EXERCISE DETAILS:
Please transcribe the lines below exactly, and leave every image behind.

+++++

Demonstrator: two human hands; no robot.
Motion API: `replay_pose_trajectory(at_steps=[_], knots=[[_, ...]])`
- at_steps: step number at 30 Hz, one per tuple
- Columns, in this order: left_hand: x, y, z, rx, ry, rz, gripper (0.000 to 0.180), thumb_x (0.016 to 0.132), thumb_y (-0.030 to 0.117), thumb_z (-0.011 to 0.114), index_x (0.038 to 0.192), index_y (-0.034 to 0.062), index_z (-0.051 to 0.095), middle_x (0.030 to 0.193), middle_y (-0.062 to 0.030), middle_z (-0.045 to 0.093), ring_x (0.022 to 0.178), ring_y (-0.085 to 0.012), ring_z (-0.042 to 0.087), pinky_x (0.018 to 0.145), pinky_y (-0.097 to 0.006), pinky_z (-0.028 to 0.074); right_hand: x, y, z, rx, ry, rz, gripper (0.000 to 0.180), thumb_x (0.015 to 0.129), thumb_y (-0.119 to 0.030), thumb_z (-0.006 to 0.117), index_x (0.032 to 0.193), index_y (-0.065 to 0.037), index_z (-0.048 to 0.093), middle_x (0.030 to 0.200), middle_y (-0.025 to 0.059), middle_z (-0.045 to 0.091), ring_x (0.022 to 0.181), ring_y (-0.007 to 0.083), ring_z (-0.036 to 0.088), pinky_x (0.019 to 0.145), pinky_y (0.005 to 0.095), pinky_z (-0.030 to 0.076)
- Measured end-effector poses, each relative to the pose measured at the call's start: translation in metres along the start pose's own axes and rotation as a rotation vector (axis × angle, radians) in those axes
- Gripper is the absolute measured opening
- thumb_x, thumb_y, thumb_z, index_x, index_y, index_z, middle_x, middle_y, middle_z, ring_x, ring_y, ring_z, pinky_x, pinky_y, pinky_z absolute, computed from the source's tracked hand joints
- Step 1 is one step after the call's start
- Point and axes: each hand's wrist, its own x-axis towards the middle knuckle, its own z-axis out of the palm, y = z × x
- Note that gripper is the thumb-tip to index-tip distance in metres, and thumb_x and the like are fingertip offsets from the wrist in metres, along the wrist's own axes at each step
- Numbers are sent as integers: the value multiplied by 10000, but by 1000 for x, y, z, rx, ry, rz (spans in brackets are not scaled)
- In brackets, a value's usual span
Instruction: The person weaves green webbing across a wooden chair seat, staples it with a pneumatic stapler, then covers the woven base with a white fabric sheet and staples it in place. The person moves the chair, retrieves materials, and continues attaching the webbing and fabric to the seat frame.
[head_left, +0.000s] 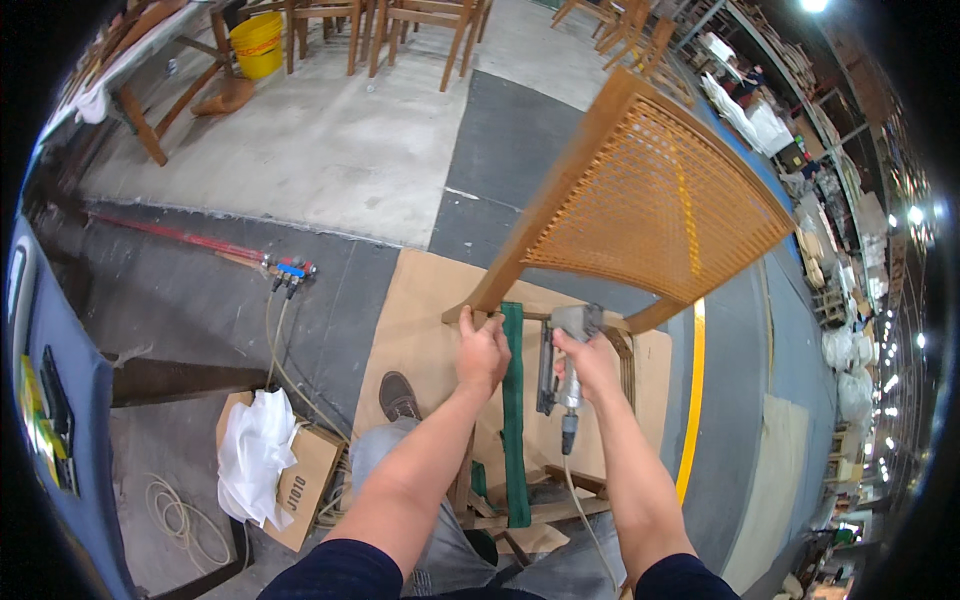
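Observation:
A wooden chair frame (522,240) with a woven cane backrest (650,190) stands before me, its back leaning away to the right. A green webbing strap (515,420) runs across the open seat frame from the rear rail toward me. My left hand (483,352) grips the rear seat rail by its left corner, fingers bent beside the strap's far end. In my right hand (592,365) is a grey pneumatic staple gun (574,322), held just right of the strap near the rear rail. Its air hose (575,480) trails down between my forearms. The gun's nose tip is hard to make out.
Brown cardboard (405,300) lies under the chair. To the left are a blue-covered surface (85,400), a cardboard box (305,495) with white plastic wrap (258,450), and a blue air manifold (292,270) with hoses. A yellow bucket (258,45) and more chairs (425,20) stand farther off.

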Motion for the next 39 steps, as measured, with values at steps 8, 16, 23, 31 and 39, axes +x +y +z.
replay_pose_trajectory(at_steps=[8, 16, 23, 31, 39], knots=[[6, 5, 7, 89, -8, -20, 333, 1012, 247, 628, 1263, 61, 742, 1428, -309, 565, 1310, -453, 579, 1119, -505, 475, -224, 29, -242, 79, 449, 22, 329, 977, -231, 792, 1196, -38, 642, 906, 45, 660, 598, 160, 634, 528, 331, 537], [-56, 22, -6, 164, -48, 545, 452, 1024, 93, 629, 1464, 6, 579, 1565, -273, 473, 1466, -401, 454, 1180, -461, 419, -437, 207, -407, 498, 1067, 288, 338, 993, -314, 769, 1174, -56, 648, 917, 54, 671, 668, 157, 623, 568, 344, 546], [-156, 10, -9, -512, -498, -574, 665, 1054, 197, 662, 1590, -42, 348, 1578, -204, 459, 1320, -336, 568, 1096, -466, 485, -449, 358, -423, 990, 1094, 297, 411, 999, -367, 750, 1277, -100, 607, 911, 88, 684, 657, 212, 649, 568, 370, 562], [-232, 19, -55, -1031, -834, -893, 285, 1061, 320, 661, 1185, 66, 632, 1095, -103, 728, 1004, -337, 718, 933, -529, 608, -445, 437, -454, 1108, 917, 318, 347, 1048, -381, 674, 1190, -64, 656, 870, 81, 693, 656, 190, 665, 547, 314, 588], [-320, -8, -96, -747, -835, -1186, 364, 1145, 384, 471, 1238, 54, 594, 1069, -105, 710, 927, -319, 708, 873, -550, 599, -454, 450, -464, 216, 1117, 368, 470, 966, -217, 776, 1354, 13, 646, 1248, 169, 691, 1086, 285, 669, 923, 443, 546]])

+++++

EXERCISE ANSWER:
Demonstrator: two human hands; no robot.
Motion API: `replay_pose_trajectory(at_steps=[_], knots=[[_, ...]])`
- at_steps: step number at 30 Hz, one per tuple
- Columns, in this order: left_hand: x, y, z, rx, ry, rz, gripper (0.000 to 0.180), thumb_x (0.016 to 0.132), thumb_y (-0.030 to 0.117), thumb_z (-0.011 to 0.114), index_x (0.038 to 0.192), index_y (-0.034 to 0.062), index_z (-0.051 to 0.095), middle_x (0.030 to 0.193), middle_y (-0.062 to 0.030), middle_z (-0.045 to 0.093), ring_x (0.022 to 0.178), ring_y (-0.085 to 0.012), ring_z (-0.042 to 0.087), pinky_x (0.018 to 0.145), pinky_y (-0.097 to 0.006), pinky_z (-0.028 to 0.074); right_hand: x, y, z, rx, ry, rz, gripper (0.000 to 0.180), thumb_x (0.015 to 0.129), thumb_y (-0.119 to 0.030), thumb_z (-0.006 to 0.117), index_x (0.032 to 0.193), index_y (-0.065 to 0.037), index_z (-0.048 to 0.093), middle_x (0.030 to 0.200), middle_y (-0.025 to 0.059), middle_z (-0.045 to 0.091), ring_x (0.022 to 0.181), ring_y (-0.007 to 0.083), ring_z (-0.036 to 0.088), pinky_x (0.019 to 0.145), pinky_y (0.005 to 0.095), pinky_z (-0.030 to 0.076)
- Measured end-effector poses, each relative to the pose measured at the call's start: translation in metres along the start pose's own axes and rotation as a rotation vector (axis × angle, radians) in those axes
- Gripper is the absolute measured opening
- thumb_x, thumb_y, thumb_z, index_x, index_y, index_z, middle_x, middle_y, middle_z, ring_x, ring_y, ring_z, pinky_x, pinky_y, pinky_z absolute, computed from the source's tracked hand joints
- Step 1 is one step after the call's start
- Point and axes: each hand's wrist, its own x-axis towards the middle knuckle, its own z-axis out of the palm, y = z × x
- Note that gripper is the thumb-tip to index-tip distance in metres, and thumb_x and the like are fingertip offsets from the wrist in metres, along the wrist's own axes at each step
- Numbers are sent as integers: the value multiplied by 10000, but by 1000 for x, y, z, rx, ry, rz (spans in brackets are not scaled)
- In brackets, a value's usual span
Instruction: The person weaves green webbing across a wooden chair seat, staples it with a pneumatic stapler, then covers the woven base with a white fabric sheet and staples it in place. The person moves the chair, retrieves materials, and continues attaching the webbing and fabric to the seat frame.
[head_left, +0.000s] 
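Observation:
A wooden chair frame (522,240) with a woven cane backrest (650,190) stands before me, its back leaning away to the right. A green webbing strap (515,420) runs across the open seat frame from the rear rail toward me. My left hand (483,352) grips the rear seat rail by its left corner, fingers bent beside the strap's far end. In my right hand (592,365) is a grey pneumatic staple gun (574,322), held just right of the strap near the rear rail. Its air hose (575,480) trails down between my forearms. The gun's nose tip is hard to make out.
Brown cardboard (405,300) lies under the chair. To the left are a blue-covered surface (85,400), a cardboard box (305,495) with white plastic wrap (258,450), and a blue air manifold (292,270) with hoses. A yellow bucket (258,45) and more chairs (425,20) stand farther off.
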
Motion for the next 39 steps, as measured, with values at steps 8, 16, 23, 31 and 39, axes +x +y +z.
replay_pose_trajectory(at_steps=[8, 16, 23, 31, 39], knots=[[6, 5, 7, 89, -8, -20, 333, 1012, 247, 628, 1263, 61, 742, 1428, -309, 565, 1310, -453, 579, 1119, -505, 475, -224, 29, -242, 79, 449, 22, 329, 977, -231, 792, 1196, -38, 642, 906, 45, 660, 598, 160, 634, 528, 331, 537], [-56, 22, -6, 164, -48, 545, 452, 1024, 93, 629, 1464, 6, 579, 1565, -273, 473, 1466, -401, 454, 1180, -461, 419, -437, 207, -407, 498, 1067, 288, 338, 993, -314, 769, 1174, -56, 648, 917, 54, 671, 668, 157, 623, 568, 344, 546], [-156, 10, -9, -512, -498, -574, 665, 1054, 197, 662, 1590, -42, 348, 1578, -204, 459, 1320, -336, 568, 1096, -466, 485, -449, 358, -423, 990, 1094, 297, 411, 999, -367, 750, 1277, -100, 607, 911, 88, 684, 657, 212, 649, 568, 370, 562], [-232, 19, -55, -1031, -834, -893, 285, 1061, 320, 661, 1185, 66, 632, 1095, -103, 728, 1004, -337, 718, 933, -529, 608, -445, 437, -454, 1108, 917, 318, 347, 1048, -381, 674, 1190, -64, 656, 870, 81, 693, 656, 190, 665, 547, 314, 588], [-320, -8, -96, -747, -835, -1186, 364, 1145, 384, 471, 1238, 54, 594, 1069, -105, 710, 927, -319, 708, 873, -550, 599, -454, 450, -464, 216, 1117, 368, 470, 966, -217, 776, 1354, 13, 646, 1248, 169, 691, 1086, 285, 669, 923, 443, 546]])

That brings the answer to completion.